Application deadline: 5 March, 2009
Course Directors:
Laszlo Gulyas, Collegium Budapest / ELTE, Department of History and Philosophy of Science, Hungary
Gyorgy Kampis, Collegium Budapest, Focus Group on the Philosophy of Complexity / ELTE, Department of History and Philosophy of Science, Hungary
Petra Arhweiler, University of Hamburg / University of Bielefeld, Faculty of Sociology, Germany
Albert-Laszlo Barabasi, Northeastern University, Department of Physics / Center for Cancer Systems Biology, Dana Farber Cancer Institute, Harvard University, US
Flaminio Squazzoni, (to be confirmed)
Ferenc Jordan, Animal Ecology Research Group of the Hungarian Academy of Sciences (HAS), Budapest, Hungary
Imre Kondor, Collegium Budapest, Hungary
Scott Page, University of Michigan, Ann Arbor, USA
Klaus G. Troitzsch, University of Koblenz-Landau, Germany
Balazs Vedres, CEU, Center for Network Science, Budapest, Hungary
The summer school is aimed at providing a state-of-the-art cutting-edge scientific and research-oriented training for junior faculty, young researchers, postdoctoral fellows, MA and Ph.D. students, and professionals from European and overseas universities and research institutes on complex systems and social simulations.

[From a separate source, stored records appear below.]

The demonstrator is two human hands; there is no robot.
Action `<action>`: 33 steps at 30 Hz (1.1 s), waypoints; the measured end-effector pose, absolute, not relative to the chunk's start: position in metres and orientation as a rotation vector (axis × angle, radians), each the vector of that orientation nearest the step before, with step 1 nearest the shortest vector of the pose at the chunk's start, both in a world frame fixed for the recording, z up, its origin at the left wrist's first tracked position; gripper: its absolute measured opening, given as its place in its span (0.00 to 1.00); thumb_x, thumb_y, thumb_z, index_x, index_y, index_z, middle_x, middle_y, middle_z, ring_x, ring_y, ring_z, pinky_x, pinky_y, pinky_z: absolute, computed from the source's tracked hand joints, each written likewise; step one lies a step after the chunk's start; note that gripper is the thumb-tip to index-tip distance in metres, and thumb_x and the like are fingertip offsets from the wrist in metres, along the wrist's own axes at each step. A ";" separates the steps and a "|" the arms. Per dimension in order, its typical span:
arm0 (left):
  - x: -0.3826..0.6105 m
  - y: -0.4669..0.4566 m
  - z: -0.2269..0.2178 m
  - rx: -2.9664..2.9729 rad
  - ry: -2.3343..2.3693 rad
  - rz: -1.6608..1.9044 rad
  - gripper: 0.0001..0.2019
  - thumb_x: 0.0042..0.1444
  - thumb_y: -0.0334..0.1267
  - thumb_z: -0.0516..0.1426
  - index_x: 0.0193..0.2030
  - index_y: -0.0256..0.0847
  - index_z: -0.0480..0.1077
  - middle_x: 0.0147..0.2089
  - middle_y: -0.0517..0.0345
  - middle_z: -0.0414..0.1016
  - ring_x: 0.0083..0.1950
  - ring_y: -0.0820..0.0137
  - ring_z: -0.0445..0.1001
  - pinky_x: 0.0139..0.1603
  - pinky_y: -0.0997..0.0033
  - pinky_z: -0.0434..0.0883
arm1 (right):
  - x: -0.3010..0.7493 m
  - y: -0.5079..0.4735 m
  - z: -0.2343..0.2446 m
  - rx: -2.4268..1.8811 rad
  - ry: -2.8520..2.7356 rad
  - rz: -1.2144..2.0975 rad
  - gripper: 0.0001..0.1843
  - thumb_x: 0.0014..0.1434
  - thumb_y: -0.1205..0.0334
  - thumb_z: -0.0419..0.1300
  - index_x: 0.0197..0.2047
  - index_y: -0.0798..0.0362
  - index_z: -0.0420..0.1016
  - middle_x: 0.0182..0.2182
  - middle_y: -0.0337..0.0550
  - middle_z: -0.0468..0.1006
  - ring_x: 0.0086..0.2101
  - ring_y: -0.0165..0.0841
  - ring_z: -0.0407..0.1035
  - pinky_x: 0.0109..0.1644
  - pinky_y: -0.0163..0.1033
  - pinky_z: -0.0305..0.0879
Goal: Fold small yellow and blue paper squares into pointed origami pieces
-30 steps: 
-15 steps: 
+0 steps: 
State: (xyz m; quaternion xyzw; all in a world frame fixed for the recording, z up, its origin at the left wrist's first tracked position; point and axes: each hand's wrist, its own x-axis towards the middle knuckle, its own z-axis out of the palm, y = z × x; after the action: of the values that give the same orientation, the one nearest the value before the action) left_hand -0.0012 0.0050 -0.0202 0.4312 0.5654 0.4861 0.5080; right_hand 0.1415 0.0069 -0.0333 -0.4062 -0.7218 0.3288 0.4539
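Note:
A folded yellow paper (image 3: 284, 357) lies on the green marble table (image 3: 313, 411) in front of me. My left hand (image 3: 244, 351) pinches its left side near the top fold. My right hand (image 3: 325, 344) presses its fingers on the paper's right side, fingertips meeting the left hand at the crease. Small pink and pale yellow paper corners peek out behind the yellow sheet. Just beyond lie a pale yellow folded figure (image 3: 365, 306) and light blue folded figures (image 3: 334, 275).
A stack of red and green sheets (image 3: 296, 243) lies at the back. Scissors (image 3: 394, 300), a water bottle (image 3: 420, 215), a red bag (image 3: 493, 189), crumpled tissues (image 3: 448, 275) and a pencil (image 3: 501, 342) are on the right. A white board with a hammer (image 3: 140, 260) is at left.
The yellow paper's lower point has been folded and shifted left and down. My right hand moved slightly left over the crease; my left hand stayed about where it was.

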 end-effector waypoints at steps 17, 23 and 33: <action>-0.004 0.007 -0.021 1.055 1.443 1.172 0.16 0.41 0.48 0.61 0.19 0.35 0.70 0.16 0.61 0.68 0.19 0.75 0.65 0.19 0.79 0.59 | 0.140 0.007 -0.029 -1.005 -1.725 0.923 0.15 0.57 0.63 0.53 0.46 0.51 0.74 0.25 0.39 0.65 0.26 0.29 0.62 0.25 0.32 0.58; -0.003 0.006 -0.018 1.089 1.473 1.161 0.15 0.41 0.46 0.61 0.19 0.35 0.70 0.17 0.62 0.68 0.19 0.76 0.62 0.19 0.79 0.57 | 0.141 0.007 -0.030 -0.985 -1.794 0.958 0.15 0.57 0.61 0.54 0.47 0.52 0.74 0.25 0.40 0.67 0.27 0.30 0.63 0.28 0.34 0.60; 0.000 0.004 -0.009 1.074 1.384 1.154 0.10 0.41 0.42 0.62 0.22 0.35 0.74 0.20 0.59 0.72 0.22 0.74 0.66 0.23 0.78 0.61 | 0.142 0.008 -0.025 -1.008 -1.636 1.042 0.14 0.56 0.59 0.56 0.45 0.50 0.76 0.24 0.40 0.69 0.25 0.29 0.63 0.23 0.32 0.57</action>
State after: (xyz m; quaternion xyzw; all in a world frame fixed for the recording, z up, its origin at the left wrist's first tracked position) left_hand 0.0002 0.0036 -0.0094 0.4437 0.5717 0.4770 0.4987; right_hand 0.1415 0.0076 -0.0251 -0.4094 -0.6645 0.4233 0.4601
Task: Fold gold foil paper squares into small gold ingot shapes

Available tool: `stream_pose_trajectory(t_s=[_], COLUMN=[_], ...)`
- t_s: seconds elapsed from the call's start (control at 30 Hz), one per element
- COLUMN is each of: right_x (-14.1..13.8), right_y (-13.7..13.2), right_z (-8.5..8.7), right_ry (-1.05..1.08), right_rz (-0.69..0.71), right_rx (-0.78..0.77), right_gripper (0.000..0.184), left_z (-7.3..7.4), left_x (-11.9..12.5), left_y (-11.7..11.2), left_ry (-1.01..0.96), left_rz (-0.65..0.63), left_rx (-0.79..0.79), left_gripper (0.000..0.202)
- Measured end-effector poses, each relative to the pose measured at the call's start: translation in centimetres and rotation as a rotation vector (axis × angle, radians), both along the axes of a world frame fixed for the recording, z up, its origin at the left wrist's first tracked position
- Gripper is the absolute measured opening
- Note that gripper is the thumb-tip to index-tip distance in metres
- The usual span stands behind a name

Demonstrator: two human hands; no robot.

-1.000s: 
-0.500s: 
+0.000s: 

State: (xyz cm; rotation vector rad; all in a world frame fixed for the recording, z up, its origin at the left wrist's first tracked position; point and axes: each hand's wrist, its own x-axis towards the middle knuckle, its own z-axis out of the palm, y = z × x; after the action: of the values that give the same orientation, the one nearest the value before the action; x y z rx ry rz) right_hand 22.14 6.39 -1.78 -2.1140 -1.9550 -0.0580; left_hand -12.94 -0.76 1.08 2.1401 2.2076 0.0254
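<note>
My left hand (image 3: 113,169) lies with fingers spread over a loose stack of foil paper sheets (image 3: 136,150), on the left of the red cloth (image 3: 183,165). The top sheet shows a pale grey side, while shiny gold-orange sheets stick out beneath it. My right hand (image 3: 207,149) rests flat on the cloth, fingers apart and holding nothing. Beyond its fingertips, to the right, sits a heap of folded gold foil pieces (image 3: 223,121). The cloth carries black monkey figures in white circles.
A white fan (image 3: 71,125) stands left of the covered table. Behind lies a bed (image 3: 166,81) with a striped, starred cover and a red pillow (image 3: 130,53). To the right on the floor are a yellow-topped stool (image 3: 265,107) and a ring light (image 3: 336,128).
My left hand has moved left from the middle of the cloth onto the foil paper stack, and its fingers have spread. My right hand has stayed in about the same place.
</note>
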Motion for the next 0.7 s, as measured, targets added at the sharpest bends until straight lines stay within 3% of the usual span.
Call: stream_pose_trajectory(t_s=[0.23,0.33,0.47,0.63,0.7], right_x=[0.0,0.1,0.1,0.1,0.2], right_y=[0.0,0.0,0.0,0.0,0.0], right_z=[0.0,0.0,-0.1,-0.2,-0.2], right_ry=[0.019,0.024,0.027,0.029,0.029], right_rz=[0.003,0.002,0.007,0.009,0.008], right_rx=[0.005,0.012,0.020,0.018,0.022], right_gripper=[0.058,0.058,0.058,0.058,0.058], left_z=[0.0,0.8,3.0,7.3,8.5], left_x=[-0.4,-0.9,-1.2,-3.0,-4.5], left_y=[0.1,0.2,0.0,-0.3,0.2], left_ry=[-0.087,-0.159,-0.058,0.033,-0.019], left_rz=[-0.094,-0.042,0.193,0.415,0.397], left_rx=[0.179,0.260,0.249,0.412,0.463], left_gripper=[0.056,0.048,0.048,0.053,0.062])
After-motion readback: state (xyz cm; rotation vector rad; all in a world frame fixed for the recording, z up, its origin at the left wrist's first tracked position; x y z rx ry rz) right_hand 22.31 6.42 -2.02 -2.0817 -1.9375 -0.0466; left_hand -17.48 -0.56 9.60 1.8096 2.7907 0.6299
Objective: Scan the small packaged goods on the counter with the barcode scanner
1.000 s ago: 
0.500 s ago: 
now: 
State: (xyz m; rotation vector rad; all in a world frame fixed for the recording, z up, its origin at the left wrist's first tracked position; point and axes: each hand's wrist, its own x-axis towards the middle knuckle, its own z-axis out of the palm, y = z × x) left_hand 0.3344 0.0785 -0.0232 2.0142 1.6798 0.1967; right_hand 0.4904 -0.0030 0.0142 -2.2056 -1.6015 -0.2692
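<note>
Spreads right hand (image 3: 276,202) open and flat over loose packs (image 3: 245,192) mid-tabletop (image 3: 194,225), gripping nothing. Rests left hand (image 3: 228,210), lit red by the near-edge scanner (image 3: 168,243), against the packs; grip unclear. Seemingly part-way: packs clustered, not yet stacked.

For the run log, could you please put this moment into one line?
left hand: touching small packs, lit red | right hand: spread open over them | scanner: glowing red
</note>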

The term Complex Systems (CSS) denotes an interdisciplinary research methodology currently successful in the social sciences and elsewhere. CS research originated from physics and nonlinear systems some decades ago but its models have soon permeated such distant fields as economy, political science or more recently sociology. As implied by the name, a CS is essentially a system of many complicated interactions. Complex Systems methodology has developed sophisticated yet well understood tools to cope with this challenge. In social systems the essence of CS is the characterization of the distributed dynamics of how the interaction of many actors and variables leads to predictable phenomena, which often involve hierarchy, emergence, dynamic structures and large scale transitions.
Each day in the course focuses on one tool of this encompassing methodology. CS methods include various mathematical models (nonlinear systems, networks, statistical approaches), computer simulations (e.g. systems dynamics, agent-based modeling). CS simulations are highly computation intensive and pose problems of supercomputing and parallelization.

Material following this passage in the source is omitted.